Notre Dame fire: how the Bible speaks to a modern tragedy

Last night the world was shocked by images of one of the greatest buildings in the world ablaze. Notre Dame Cathedral in Paris caught fire during renovation work. It is 850 years old and has been at the centre of French and European culture for all that time.

Irreplaceable treasures have been lost. Incomparably beautiful artwork has been destroyed. The ancient roof, a work of art in itself, has been consumed. The nation is in mourning. One bishop said he ‘screamed with horror’ when he saw what was happening.

In 586 BC, Solomon’s Temple in Jerusalem was destroyed by the armies of King Nebuchadnezzar – an even more shattering blow.
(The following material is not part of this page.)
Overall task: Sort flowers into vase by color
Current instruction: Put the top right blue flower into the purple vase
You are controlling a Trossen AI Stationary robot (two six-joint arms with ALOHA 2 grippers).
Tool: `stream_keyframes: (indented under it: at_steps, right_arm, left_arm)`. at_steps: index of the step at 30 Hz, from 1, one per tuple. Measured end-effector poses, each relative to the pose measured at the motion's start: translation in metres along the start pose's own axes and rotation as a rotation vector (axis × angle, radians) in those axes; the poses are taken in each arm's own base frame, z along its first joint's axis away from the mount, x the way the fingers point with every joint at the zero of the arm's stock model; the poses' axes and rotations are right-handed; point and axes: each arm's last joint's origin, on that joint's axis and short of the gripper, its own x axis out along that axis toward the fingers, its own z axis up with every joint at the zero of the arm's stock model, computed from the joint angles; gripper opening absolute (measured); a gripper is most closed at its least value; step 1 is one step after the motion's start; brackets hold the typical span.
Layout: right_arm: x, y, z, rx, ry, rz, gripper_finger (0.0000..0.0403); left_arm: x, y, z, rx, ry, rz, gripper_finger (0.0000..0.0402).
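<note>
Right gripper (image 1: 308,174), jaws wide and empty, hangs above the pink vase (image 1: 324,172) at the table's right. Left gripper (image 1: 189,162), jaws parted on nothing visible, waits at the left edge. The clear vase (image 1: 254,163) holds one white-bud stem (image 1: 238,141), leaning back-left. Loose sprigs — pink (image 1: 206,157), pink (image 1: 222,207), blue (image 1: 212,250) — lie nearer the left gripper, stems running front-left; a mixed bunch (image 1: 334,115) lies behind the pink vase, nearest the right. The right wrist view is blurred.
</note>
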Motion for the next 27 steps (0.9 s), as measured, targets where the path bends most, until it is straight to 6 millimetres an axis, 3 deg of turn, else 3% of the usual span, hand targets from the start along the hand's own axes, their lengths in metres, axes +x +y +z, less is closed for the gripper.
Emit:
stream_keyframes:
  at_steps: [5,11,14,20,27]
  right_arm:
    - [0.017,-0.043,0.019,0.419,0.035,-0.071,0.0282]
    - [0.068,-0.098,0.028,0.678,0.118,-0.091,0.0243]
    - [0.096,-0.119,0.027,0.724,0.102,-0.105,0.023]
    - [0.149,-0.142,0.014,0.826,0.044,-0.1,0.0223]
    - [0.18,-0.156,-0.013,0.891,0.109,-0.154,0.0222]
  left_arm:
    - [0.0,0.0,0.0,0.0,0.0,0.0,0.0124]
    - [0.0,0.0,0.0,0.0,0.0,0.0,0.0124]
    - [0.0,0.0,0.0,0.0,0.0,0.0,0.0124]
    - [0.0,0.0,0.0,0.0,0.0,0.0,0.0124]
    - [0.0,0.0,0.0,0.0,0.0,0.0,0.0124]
The prophet Isaiah wrote: ‘Our holy and glorious temple, where our ancestors praised you, has been burned with fire, and all that we treasured lies in ruins’ (Isaiah 64.11).

That is what the people of France have woken up to this morning.

Notre Dame has not, unlike the temple, been totally destroyed: the stone walls are still standing. The French government has promised to rebuild it, and thoughts will soon turn to how this can be done. But everyone is aware that too much has been lost for it ever to be the same again, and everyone is grieving.

The Bible sometimes bears witness to terrible things. But it also speaks a message of hope: in just the next chapter of Isaiah, we read of a new creation. ‘Be glad and rejoice forever in what I will create, for I will create Jerusalem to be a delight and its people a joy’ God says (Isaiah 65.18).

When England’s Old St Paul’s Cathedral was destroyed in the 1666 Fire of London, a stone was found in the ruins bearing a single word from a Latin inscription: ‘Resurgam’. It means ‘I shall rise again’, and was taken as an emblem of hope.

Perhaps the most extraordinary image from the cathedral appears to show a heap of debris still glowing from the fire. Behind it, shining gold, is a cross.

Perhaps it’s too soon for the French people to be hopeful. But we should all pray that Notre Dame will be rebuilt to the glory of God – because as well as being a great monument to human civilisation, it is first of all a place of worship.